"""

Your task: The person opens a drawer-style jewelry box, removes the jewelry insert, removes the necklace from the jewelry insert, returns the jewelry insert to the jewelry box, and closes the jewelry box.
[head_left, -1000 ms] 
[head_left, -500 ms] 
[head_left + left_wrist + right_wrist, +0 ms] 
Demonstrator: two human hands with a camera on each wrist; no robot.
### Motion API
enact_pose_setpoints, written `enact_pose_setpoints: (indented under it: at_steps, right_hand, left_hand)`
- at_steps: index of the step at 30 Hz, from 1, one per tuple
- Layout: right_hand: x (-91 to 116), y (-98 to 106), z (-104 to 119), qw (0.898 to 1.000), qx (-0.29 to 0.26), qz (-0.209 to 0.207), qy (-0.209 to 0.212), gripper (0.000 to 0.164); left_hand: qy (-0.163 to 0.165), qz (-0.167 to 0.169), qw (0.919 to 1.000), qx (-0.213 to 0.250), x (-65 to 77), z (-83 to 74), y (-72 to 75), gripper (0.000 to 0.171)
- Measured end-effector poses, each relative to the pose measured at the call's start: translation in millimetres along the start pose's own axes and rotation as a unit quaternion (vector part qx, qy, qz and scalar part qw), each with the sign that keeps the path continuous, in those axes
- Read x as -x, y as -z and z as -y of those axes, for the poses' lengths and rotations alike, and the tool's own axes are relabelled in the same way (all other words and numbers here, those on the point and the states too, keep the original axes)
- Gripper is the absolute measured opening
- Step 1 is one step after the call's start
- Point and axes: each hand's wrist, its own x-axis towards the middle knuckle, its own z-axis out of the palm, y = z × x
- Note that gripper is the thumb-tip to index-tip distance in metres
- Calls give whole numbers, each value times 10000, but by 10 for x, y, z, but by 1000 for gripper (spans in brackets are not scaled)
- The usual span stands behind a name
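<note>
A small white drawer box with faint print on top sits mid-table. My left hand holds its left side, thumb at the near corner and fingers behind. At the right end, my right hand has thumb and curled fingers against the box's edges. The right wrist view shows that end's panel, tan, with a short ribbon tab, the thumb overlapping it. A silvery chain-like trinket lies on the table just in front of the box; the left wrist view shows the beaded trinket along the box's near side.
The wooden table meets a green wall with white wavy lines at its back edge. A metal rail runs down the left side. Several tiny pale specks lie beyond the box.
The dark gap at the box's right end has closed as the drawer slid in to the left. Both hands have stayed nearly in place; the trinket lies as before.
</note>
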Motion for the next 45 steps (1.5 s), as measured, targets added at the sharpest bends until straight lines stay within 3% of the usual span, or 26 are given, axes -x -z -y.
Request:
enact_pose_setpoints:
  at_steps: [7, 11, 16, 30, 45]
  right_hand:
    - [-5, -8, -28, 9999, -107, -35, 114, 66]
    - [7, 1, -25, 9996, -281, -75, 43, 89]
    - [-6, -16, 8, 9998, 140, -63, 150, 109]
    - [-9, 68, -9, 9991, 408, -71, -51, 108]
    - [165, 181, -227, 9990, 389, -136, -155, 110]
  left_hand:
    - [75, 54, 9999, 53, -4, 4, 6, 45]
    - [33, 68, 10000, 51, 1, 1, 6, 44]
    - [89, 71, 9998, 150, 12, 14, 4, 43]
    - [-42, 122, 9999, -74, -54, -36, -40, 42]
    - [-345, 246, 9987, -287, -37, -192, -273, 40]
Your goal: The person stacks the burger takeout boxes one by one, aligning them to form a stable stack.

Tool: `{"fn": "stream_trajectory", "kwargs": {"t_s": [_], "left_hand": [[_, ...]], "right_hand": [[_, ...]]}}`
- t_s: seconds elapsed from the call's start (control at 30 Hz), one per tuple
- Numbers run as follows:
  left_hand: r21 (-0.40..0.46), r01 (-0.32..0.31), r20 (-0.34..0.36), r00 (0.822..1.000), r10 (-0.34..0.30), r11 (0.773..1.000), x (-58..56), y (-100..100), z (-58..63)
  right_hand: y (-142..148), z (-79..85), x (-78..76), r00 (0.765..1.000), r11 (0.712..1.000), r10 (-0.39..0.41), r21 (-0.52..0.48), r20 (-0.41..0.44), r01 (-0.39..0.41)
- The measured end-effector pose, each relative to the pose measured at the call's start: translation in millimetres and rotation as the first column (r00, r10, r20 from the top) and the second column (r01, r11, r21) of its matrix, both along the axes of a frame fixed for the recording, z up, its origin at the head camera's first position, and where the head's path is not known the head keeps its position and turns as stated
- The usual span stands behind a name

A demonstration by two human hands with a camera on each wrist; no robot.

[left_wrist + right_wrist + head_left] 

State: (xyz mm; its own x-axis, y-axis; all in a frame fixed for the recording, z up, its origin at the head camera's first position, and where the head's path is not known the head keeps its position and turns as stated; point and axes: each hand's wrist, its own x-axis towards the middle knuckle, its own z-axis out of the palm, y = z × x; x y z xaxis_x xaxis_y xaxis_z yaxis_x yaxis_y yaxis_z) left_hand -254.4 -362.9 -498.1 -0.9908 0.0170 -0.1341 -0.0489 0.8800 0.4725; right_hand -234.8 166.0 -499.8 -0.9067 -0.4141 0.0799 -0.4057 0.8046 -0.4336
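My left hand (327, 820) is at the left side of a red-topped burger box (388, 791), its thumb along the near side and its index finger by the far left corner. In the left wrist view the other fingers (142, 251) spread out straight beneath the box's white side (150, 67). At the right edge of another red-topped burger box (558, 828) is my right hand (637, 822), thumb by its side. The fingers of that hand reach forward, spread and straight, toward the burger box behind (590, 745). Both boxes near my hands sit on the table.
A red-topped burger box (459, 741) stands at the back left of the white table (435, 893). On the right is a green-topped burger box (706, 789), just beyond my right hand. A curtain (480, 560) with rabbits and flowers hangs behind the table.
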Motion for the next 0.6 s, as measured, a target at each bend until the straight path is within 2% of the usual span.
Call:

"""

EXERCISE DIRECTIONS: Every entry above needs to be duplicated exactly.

TASK RESULT:
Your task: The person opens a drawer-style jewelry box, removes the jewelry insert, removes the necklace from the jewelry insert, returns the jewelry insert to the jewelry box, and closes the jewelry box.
[head_left, -1000 ms] 
[head_left, -500 ms] 
[head_left + left_wrist + right_wrist, +0 ms] 
Demonstrator: two human hands with a camera on each wrist; no robot.
### Motion API
enact_pose_setpoints, written `enact_pose_setpoints: (indented under it: at_steps, right_hand, left_hand)`
- at_steps: index of the step at 30 Hz, from 1, one per tuple
- Layout: right_hand: x (-91 to 116), y (-98 to 106), z (-104 to 119), qw (0.898 to 1.000), qx (-0.29 to 0.26), qz (-0.209 to 0.207), qy (-0.209 to 0.212), gripper (0.000 to 0.164); left_hand: qy (-0.163 to 0.165), qz (-0.167 to 0.169), qw (0.919 to 1.000), qx (-0.213 to 0.250), x (-65 to 77), z (-83 to 74), y (-72 to 75), gripper (0.000 to 0.171)
- Measured end-effector poses, each relative to the pose measured at the call's start: translation in millimetres along the start pose's own axes and rotation as a unit quaternion (vector part qx, qy, qz and scalar part qw), each with the sign that keeps the path continuous, in those axes
- Read x as -x, y as -z and z as -y of those axes, for the poses' lengths and rotations alike, and the tool's own axes are relabelled in the same way (all other words and numbers here, those on the point and the states too, keep the original axes)
- Gripper is the absolute measured opening
- Step 1 is one step after the call's start
- Point and axes: each hand's wrist, its own x-axis towards the middle knuckle, its own z-axis out of the palm, y = z × x
- Note that gripper is the thumb-tip to index-tip distance in metres
- Calls give whole numbers, each value times 10000, but by 10 for x, y, z, but by 1000 for gripper (spans in brackets are not scaled)
- The usual span stands behind a name
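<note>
A small white drawer box with faint print on top sits mid-table. My left hand holds its left side, thumb at the near corner and fingers behind. At the right end, my right hand has thumb and curled fingers against the box's edges. The right wrist view shows that end's panel, tan, with a short ribbon tab, the thumb overlapping it. A silvery chain-like trinket lies on the table just in front of the box; the left wrist view shows the beaded trinket along the box's near side.
The wooden table meets a green wall with white wavy lines at its back edge. A metal rail runs down the left side. Several tiny pale specks lie beyond the box.
The dark gap at the box's right end has closed as the drawer slid in to the left. Both hands have stayed nearly in place; the trinket lies as before.
</note>
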Motion for the next 45 steps (1.5 s), as measured, targets added at the sharpest bends until straight lines stay within 3% of the usual span, or 26 are given, axes -x -z -y.
Request:
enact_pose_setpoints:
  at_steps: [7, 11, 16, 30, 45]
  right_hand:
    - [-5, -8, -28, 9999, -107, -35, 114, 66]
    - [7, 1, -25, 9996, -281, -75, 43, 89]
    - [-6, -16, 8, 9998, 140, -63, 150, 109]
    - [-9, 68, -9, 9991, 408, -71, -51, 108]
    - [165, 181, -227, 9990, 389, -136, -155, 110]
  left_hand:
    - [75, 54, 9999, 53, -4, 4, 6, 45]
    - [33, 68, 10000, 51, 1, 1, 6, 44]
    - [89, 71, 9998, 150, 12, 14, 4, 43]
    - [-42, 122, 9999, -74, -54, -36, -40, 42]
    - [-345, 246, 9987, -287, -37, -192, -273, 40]
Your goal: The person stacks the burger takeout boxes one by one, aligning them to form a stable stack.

Tool: `{"fn": "stream_trajectory", "kwargs": {"t_s": [_], "left_hand": [[_, ...]], "right_hand": [[_, ...]]}}`
- t_s: seconds elapsed from the call's start (control at 30 Hz), one per tuple
- Numbers run as follows:
  left_hand: r21 (-0.40..0.46), r01 (-0.32..0.31), r20 (-0.34..0.36), r00 (0.822..1.000), r10 (-0.34..0.30), r11 (0.773..1.000), x (-58..56), y (-100..100), z (-58..63)
  right_hand: y (-142..148), z (-79..85), x (-78..76), r00 (0.765..1.000), r11 (0.712..1.000), r10 (-0.39..0.41), r21 (-0.52..0.48), r20 (-0.41..0.44), r01 (-0.39..0.41)
- The measured end-effector pose, each relative to the pose measured at the call's start: translation in millimetres and rotation as the first column (r00, r10, r20 from the top) and the second column (r01, r11, r21) of its matrix, both along the axes of a frame fixed for the recording, z up, its origin at the head camera's first position, and where the head's path is not known the head keeps its position and turns as stated
- The usual span stands behind a name

A demonstration by two human hands with a camera on each wrist; no robot.

[left_wrist + right_wrist + head_left] 

State: (xyz mm; its own x-axis, y-axis; all in a frame fixed for the recording, z up, its origin at the head camera's first position, and where the head's path is not known the head keeps its position and turns as stated; point and axes: each hand's wrist, its own x-axis towards the middle knuckle, its own z-axis out of the palm, y = z × x; x y z xaxis_x xaxis_y xaxis_z yaxis_x yaxis_y yaxis_z) left_hand -254.4 -362.9 -498.1 -0.9908 0.0170 -0.1341 -0.0489 0.8800 0.4725; right_hand -234.8 166.0 -499.8 -0.9067 -0.4141 0.0799 -0.4057 0.8046 -0.4336
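My left hand (327, 820) is at the left side of a red-topped burger box (388, 791), its thumb along the near side and its index finger by the far left corner. In the left wrist view the other fingers (142, 251) spread out straight beneath the box's white side (150, 67). At the right edge of another red-topped burger box (558, 828) is my right hand (637, 822), thumb by its side. The fingers of that hand reach forward, spread and straight, toward the burger box behind (590, 745). Both boxes near my hands sit on the table.
A red-topped burger box (459, 741) stands at the back left of the white table (435, 893). On the right is a green-topped burger box (706, 789), just beyond my right hand. A curtain (480, 560) with rabbits and flowers hangs behind the table.
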Motion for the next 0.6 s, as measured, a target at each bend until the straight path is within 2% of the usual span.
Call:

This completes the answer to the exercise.